<<<<

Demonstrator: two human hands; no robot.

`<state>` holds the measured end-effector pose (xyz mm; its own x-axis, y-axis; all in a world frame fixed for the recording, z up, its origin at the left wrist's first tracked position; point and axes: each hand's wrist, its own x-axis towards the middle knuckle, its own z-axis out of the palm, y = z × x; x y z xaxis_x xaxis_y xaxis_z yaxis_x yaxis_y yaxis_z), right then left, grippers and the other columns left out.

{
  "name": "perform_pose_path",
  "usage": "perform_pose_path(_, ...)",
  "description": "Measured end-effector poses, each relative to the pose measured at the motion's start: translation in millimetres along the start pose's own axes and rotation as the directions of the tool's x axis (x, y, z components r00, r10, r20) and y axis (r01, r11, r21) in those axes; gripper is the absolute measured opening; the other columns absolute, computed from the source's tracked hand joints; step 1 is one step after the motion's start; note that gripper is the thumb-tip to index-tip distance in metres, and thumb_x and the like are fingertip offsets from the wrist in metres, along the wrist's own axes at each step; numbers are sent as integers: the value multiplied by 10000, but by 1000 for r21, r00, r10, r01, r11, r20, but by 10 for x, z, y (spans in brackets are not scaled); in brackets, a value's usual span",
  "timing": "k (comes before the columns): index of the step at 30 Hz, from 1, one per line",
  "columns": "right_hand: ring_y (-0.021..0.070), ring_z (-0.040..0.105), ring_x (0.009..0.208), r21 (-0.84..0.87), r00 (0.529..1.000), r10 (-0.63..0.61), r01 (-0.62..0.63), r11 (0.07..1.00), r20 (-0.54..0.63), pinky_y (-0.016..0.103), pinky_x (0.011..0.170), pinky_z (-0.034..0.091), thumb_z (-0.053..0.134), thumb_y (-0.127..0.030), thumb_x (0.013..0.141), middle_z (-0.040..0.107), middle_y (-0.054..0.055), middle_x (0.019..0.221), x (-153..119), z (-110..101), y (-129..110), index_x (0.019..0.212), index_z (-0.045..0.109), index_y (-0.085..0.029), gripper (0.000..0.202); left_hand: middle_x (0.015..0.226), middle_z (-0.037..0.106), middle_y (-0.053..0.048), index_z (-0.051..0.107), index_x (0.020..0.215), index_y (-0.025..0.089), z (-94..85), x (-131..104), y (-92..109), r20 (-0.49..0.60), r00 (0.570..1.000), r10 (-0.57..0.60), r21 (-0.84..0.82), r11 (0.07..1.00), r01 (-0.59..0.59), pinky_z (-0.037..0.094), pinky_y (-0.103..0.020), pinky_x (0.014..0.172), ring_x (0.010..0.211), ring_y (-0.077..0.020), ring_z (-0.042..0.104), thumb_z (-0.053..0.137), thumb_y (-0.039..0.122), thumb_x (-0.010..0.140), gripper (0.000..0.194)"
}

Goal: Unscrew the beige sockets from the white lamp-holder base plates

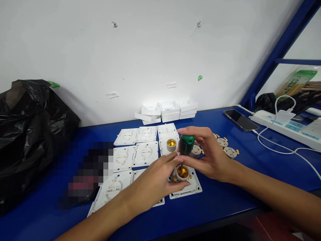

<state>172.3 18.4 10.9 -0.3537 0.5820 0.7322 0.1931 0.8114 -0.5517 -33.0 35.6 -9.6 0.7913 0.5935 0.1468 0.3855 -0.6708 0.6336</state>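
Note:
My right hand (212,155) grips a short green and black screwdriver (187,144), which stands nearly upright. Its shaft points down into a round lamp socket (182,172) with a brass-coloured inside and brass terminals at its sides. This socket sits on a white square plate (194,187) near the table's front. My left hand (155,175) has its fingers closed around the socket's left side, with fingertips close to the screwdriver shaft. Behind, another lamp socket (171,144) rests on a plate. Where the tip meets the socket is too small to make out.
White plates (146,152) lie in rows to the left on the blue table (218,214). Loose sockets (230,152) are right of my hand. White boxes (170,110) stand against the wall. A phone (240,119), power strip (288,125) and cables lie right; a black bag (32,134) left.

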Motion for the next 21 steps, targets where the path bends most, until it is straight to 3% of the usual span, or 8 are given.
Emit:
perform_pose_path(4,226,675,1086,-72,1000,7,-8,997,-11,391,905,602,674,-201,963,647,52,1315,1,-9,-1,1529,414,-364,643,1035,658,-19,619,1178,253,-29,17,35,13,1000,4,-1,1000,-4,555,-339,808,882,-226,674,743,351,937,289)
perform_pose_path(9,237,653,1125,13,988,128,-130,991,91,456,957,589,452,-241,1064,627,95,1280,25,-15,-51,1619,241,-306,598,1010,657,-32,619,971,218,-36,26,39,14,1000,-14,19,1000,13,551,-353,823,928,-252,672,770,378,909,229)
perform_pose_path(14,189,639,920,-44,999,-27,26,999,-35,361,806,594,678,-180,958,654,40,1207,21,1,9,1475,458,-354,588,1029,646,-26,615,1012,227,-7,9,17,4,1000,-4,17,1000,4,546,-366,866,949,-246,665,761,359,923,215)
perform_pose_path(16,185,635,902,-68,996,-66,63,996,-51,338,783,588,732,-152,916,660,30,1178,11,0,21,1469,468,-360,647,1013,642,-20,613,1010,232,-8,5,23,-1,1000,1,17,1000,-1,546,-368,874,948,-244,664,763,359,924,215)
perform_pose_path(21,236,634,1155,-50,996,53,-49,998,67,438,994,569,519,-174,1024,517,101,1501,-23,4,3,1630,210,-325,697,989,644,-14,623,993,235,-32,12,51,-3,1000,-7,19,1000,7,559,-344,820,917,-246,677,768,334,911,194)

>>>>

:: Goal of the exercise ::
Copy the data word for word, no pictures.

:: Exercise result ::
Demonstrator: two human hands; no robot.

`<state>` holds the measured end-effector pose (xyz mm; its own x-axis, y-axis; all in a world frame fixed for the recording, z up, its origin at the left wrist's first tracked position; point and axes: each hand's wrist, its own x-axis towards the middle knuckle, its own z-axis out of the palm, y = z × x; x y z xaxis_x xaxis_y xaxis_z yaxis_x yaxis_y yaxis_z), right then left, grippers and the other columns left out.

{
  "name": "perform_pose_path",
  "usage": "perform_pose_path(_, ...)",
  "description": "Measured end-effector poses, each relative to the pose measured at the motion's start: translation in millimetres along the start pose's own axes and rotation as the directions of the tool's x axis (x, y, z components r00, r10, r20) and y axis (r01, r11, r21) in those axes; gripper is the absolute measured opening; the other columns absolute, computed from the source's tracked hand joints; step 1 is one step after the motion's start; note that gripper is the thumb-tip to index-tip distance in metres, and thumb_x and the like are fingertip offsets from the wrist in metres, along the wrist's own axes at each step; numbers are sent as integers: the value multiplied by 10000, but by 1000 for r21, r00, r10, r01, r11, r20, but by 10 for x, z, y (spans in brackets are not scaled); in brackets, a value's usual span",
  "timing": "k (comes before the columns): index of the step at 30 Hz, from 1, one per line",
  "columns": "right_hand: ring_y (-0.021..0.070), ring_z (-0.040..0.105), ring_x (0.009..0.208), r21 (-0.84..0.87), r00 (0.529..1.000), r10 (-0.63..0.61), r01 (-0.62..0.63), r11 (0.07..1.00), r20 (-0.54..0.63), pinky_y (-0.016..0.103), pinky_x (0.011..0.170), pinky_z (-0.034..0.091), thumb_z (-0.053..0.134), thumb_y (-0.127..0.030), thumb_x (0.013..0.141), middle_z (-0.040..0.107), middle_y (-0.054..0.055), middle_x (0.019..0.221), x (-153..119), z (-110..101), y (-129..110), index_x (0.019..0.212), index_z (-0.045..0.109), index_y (-0.085..0.029), gripper (0.000..0.202); left_hand: middle_x (0.015..0.226), middle_z (-0.037..0.106), middle_y (-0.053..0.048), index_z (-0.051..0.107), index_x (0.020..0.215), index_y (-0.025..0.089), z (-94..85), x (-131..104), y (-92..109), r20 (-0.49..0.60), r00 (0.570..1.000), r10 (-0.57..0.60), r21 (-0.84..0.82), r11 (0.07..1.00), r01 (-0.59..0.59), pinky_z (-0.037..0.094), pinky_y (-0.103..0.020), pinky_x (0.014..0.172), ring_x (0.010..0.211), ring_y (-0.077..0.020), ring_z (-0.042..0.104), thumb_z (-0.053..0.137), thumb_y (-0.039..0.122), thumb_x (-0.010..0.140), gripper (0.000..0.194)"
}

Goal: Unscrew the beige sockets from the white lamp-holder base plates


<state>172.3 18.4 10.9 -0.3537 0.5820 0.7322 0.1931 0.8114 -0.5517 -33.0 35.6 -9.6 0.7913 0.5935 0.1468 0.3855 -0.6708 0.6336</state>
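Note:
My right hand (212,155) grips a short green and black screwdriver (187,144), which stands nearly upright. Its shaft points down into a round lamp socket (182,172) with a brass-coloured inside and brass terminals at its sides. This socket sits on a white square plate (194,187) near the table's front. My left hand (155,175) has its fingers closed around the socket's left side, with fingertips close to the screwdriver shaft. Behind, another lamp socket (171,144) rests on a plate. Where the tip meets the socket is too small to make out.
White plates (146,152) lie in rows to the left on the blue table (218,214). Loose sockets (230,152) are right of my hand. White boxes (170,110) stand against the wall. A phone (240,119), power strip (288,125) and cables lie right; a black bag (32,134) left.
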
Motion for the next 21 steps, targets where the path bends most, until it is straight to 3% of the usual span, or 8 are given.
Emit:
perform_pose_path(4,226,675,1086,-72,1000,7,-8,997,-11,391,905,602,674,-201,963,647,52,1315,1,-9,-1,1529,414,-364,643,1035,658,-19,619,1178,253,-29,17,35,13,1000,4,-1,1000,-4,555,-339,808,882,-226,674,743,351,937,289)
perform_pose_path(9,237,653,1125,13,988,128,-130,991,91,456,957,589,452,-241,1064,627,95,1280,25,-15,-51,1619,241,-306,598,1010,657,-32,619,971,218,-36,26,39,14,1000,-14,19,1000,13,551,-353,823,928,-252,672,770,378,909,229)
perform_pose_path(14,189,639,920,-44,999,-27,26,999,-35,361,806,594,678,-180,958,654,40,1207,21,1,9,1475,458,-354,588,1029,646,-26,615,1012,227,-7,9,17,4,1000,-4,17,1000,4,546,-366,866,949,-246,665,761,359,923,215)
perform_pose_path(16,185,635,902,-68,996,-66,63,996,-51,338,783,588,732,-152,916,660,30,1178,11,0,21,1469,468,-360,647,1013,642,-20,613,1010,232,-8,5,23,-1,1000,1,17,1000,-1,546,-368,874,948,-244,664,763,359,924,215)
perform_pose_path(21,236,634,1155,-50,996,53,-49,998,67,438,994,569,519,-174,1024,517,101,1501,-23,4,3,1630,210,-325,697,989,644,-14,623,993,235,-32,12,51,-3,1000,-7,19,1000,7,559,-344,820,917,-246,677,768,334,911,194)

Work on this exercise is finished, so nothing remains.